Ей нужно было оставаться в кровати, не лезть не в свое дело, не вмешиваться. Она просто не имеет права вмешиваться, она здесь, в этом доме — просто гостья, которую дядя Олег приютил из жалости. Она не имеет ни права голоса, ни тем более права во что-либо вмешиваться.

Но любопытство, присущее всем детям, было свойственно и ей. А поэтому Даша решительно направилась вперед, стараясь ступать неслышно и осторожно.

Она знала, из-за чего, по какой причине ссорятся отец и сын, но все равно, упрямо перебирая ножками, шла вперед. Подошла к двери, потянулась к ручке и уверенно потянула ту на себя, осторожно приоткрывая дверь и рассматривая гостиную из образовавшейся щелочки.

В горле отчего-то вырос горячий комок, и она сглотнула его, осматриваясь по сторонам.

То, что она сделала потом, не поддается вообще никакой логике, но разве ребенка, маленькую девочку, стоит винить в ее отсутствии?! Она распахнула дверь своей комнаты и, протиснувшись в образовавшееся пространство, направилась по направлению места, откуда раздавались громкие крики двух мужчин.

Сердце грохотало в груди очень сильно, казалось, что его биение застыло в горле, и она сможет его проглотить, если захочет. Звенящее, убивающее, острое биение, оно словно пронзило ее насквозь сотнями маленьких колких иголочек. Часто и тяжело дыша, девочка подошла к двери кабинета и застыла в дверном проеме, не в силах пошевелиться или сделать еще хоть шаг.

Нужно было бежать. Немедленно. Пока ее не обнаружили и не наказали, ведь за подслушивание чужих разговоров обязательно должно будет последовать наказание. Алексей всегда так говорил, когда Даша случайно оказывалась свидетельницей их споров с матерью, и бил ее потом, чтобы она знала, как плохо поступила.

И сейчас ей тоже нужно было бежать, но девочка застыла на месте, не представляя, что может ее заставить шевельнуть хоть кончиком пальца.

Сквозь открытую дверь она увидела две напряженные фигуры, застывшие посреди комнаты.

Дядя Олег и его сын. Антон.

Невольно она уставилась на молодого человека, немного наклонив голову вбок.

Высокий, даже выше дяди Олега, сильный и… очень грозный. Он отчаянно жестикулировал, доказывая что-то отцу, а тот в свою очередь, пытался его за что-то отчитать.

Даша невольно залюбовалась этими мужчинами. Родственники, даже больше — отец и сын. Но как же они непохожи друг на друга! Этот Антон… он совсем не такой, как дядя Олег. Он невзлюбил ее. И все же…

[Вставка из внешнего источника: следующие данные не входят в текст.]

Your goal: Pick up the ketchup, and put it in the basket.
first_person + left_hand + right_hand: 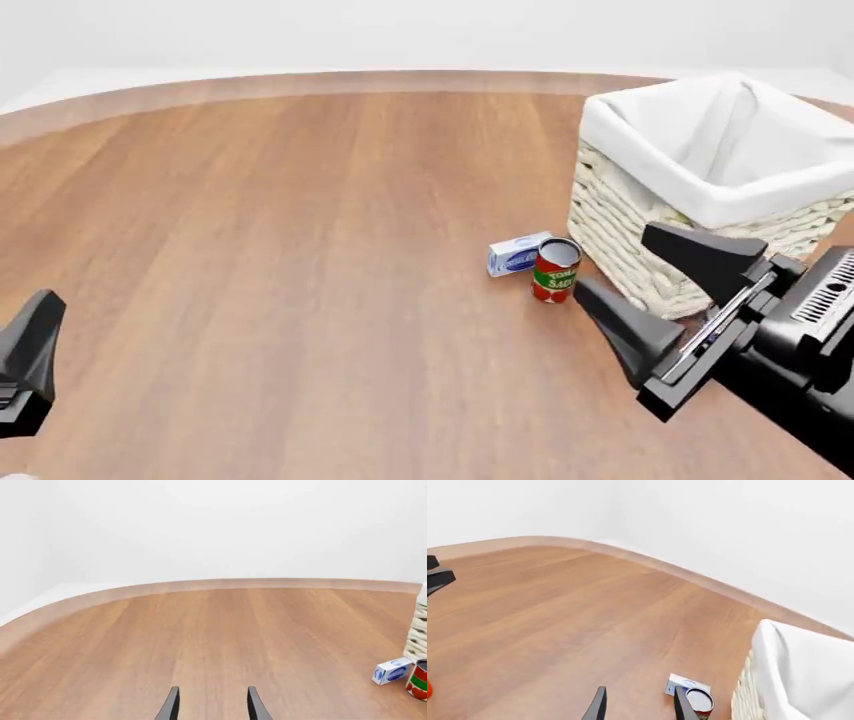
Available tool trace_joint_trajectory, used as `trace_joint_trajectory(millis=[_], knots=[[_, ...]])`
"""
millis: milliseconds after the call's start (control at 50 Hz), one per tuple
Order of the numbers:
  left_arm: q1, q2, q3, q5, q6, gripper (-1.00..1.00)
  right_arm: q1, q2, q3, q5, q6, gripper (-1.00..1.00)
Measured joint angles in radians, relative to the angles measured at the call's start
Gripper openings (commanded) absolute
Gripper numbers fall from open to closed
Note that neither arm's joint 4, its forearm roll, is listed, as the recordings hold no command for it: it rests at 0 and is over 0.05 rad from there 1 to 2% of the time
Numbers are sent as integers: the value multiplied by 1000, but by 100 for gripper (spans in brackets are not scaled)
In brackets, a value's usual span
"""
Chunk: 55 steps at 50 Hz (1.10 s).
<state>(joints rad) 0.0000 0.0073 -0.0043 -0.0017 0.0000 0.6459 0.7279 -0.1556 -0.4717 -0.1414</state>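
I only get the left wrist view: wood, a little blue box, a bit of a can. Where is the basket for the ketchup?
Observer: The front view shows it whole. The basket stands just right of the can, and a white cloth liner is folded over its rim.
Operator: Is the other claw holding anything?
Observer: No. The right claw is open and empty, close to the can and the basket.
Operator: So where is the ketchup?
Observer: No bottle shows in the front view. The right wrist view has only a red-orange sliver at its edge, too little to identify.
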Motion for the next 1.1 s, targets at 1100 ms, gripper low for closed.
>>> trace_joint_trajectory(millis=[1100], knots=[[0, 0, 0, 0, 0, 100, 418, 587, -269, -128, 120, 100]])
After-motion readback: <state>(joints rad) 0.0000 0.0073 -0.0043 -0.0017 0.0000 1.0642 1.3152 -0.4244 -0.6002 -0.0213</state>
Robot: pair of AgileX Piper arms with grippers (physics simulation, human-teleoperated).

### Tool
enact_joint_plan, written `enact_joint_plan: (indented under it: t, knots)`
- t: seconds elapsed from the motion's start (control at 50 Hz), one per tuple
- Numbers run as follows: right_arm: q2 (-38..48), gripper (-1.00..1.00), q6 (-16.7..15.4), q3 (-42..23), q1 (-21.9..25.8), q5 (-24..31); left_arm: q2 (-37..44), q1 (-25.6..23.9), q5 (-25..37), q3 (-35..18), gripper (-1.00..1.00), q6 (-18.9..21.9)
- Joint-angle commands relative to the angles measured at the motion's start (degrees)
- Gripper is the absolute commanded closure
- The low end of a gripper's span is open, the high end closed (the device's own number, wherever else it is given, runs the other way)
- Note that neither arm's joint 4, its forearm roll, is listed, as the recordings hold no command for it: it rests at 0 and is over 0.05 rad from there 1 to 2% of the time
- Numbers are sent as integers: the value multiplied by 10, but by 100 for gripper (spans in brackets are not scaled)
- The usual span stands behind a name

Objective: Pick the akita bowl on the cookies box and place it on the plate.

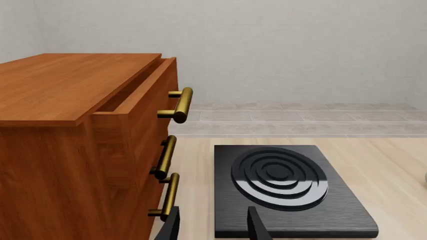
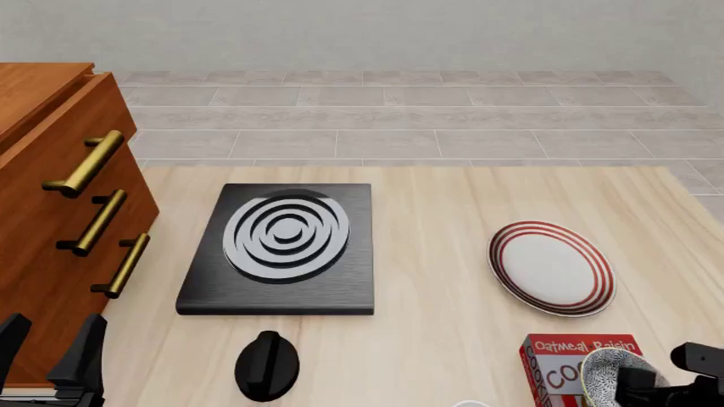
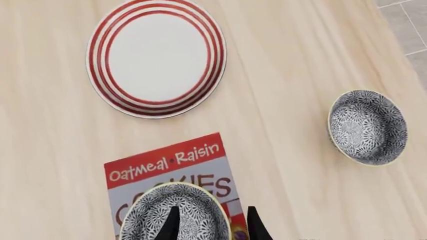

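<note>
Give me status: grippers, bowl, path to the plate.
Right gripper open over the akita bowl, no grasp yet. Left gripper open, idle by the drawers. Bowl on cookies box. Plate empty, path unobstructed.

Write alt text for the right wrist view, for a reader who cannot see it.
The right gripper hangs over a speckled bowl sitting on a red cookies box, one finger inside the bowl's rim and one outside. On the wooden table beyond lie a white plate with red rings and a second speckled bowl.

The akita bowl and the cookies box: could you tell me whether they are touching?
Touching. In the right wrist view the akita bowl sits directly on the cookies box, covering part of its lettering.
</note>
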Motion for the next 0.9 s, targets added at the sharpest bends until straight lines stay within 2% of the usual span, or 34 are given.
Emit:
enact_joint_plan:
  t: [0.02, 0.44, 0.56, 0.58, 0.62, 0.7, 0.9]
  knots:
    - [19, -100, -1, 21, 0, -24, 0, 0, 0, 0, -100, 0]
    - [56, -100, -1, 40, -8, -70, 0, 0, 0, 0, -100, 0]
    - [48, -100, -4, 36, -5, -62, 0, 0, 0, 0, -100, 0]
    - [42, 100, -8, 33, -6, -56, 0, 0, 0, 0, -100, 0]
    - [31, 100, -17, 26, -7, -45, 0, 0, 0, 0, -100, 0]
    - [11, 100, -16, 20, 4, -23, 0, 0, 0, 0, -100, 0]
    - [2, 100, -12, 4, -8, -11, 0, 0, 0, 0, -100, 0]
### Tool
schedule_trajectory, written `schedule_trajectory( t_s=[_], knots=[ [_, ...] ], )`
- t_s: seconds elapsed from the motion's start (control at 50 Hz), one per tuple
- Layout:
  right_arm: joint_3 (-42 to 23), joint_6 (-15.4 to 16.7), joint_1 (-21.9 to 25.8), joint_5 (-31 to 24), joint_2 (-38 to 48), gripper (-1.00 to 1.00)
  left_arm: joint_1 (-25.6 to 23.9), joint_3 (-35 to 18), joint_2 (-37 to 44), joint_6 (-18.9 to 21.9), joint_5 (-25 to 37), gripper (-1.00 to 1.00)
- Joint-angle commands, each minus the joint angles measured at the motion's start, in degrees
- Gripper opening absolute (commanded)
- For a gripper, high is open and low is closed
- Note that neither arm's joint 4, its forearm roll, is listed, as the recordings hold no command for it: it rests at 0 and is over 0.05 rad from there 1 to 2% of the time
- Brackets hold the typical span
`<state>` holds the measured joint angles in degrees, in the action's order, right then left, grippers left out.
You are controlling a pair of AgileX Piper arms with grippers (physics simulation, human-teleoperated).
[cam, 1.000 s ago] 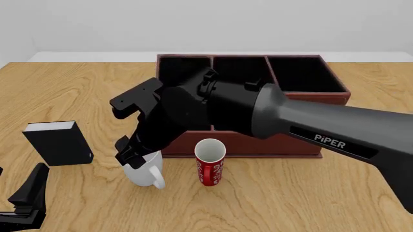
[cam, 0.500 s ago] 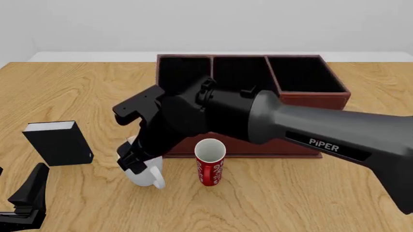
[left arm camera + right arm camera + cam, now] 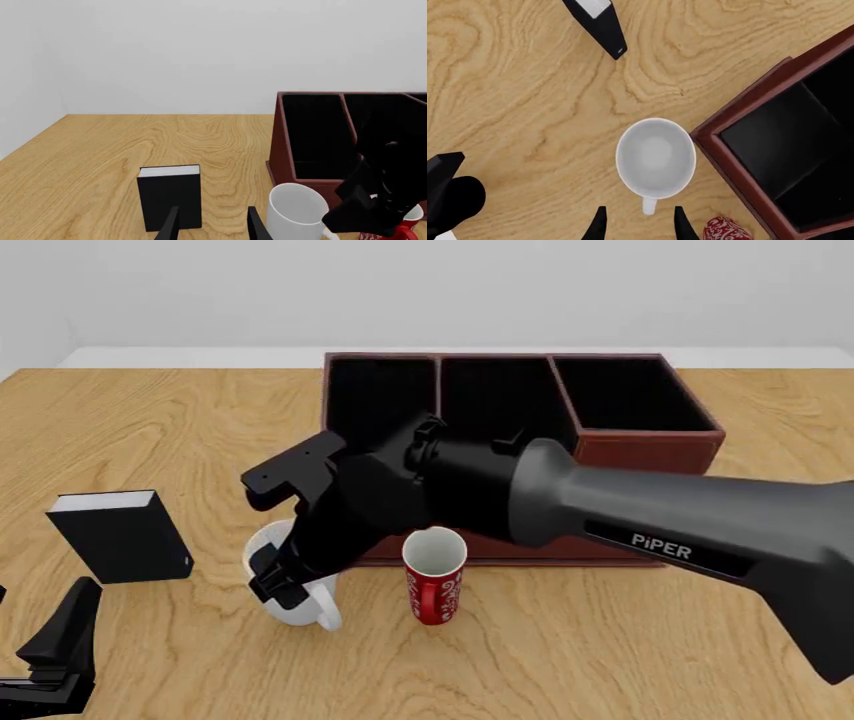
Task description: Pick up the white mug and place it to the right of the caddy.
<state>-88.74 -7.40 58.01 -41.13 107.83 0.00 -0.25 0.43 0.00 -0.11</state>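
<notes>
The right claw [image 3: 637, 225], fingers apart and holding nothing, hangs over the white mug [image 3: 656, 158], which stands on the bench [image 3: 514, 100] beside the caddy [image 3: 790, 150]. The left claw [image 3: 212, 225] is likewise apart.

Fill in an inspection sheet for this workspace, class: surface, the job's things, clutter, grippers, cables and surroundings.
Surface: wooden table, no marks seen.
Job's things: white mug upright and empty, close beside the caddy; caddy compartments look empty.
Clutter: red cup standing beside the mug; black box upright, apart.
Grippers: right gripper open, above the mug's handle; left gripper open, low, away from the mug.
Cables: nothing seen.
Surroundings: plain pale wall.
</notes>
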Motion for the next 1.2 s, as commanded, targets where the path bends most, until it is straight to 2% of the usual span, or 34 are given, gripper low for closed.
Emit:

Он такой уверенный, решительно настроенный, умный, готовый отстаивать свое мнение до конца.

Невольно она залюбовалась правильными чертами его лица, линией сведенных к переносице бровей, жесткой линией губ. Даже тем, как он, размахивая руками, доказывал что-то отцу, прикрикивая и подергивая плечами. Было в этом что-то завораживающее, вынуждающее девочку зачарованно стоять в дверном проеме и просто смотреть на него, приоткрыв рот и не смущаясь своего осмотра.

Она видела его крайне редко. Со дня их знакомства, если его можно было так назвать, прошло четыре дня, и за это время девочка его ни разу так и не увидела. По словам Тамары Ивановны, он уехал куда-то с друзьями. Но Даша догадывалась об истинной причине этого поспешного отъезда.